Wednesday, July 11, 2012

Will Obamacare decrease health care costs?

The short-term answer is sort of.  Long-term, well, in 2014, when the program begins to expand, it jumps 7.4 percent, then, drops significantly in 2015, gradually rising to $4.8 trillion in 2021, 19.6 percent of GDP.  In 2010 it grew by only 3.9 percent, the same rate as the GDP.  This, according to The Economist, which reports that health care spending will grow modestly up to that 2014 spike.  The question is how Obamacare will eventually reverse upward spending.

Americans spent just under $2.7 trillion on healthcare in 2011, almost 18 percent of GDP.  That’s more than the feds spent on defense, Social Security or any other single item in the budget.  Jill Horwitz and Helen Levy, writing on CNN, say the Affordable Care Act has many provisions that are designed to force the health care system to evolve into a more frugal approach in the future.  Here are some of them.

“Accountable care organizations, patient-centered medical homes, value-based purchasing in Medicare, incentives for hospitals to provide better, safer and more efficient care, an excise tax on "Cadillac" health plans, and better information about treatment effectiveness to help patients and providers make informed decisions.”


President Obama

The two mention the plan of Rep. Paul Ryan, (R-Wis), which simply unloads the healthcare problem on the states and individuals.  Not as good as the Affordable Care Act, they claim, adding that shifting these escalating costs to those who can least afford them will deprive them of the care needed.  Obama’s health care reform addresses the most effective approach to spending problems.  But are voters ready to accept this ultimatum just decided by the Supreme Court?

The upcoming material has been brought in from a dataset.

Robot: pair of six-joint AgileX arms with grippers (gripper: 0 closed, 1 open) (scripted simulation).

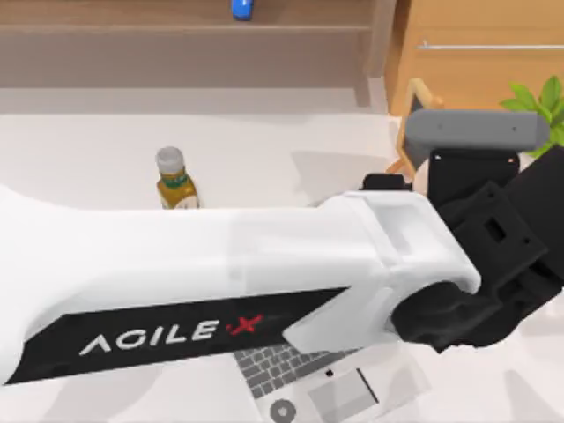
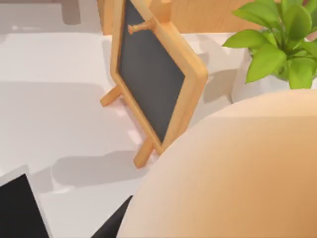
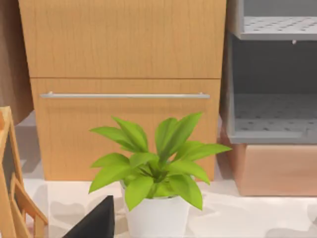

David Gergen, senior political analyst for CNN thinks the American public is ready to move on.  GOP contender Mitt Romney must appease the Tea Party by forcefully coming out against the Affordable Care Act, but that’s no longer what most voters are interested in.  It will take more than this kind of rhetoric to win in November, but it could help a Republican voter turnout.  It’s jobs and the economy that Americans want solutions to.

Gergen said that public response to the Supreme Court healthcare decision for a couple of weeks following would be significant.  According to a Gallup poll taken on July 4, less than a week after, the reaction was an even split.  It was 46 percent for and 46 percent against; 79 percent of Democrats agree while 83 percent of Republicans disagreed.  The question is, just how much of that 83 percent on the right disagree enough to make it an issue in November?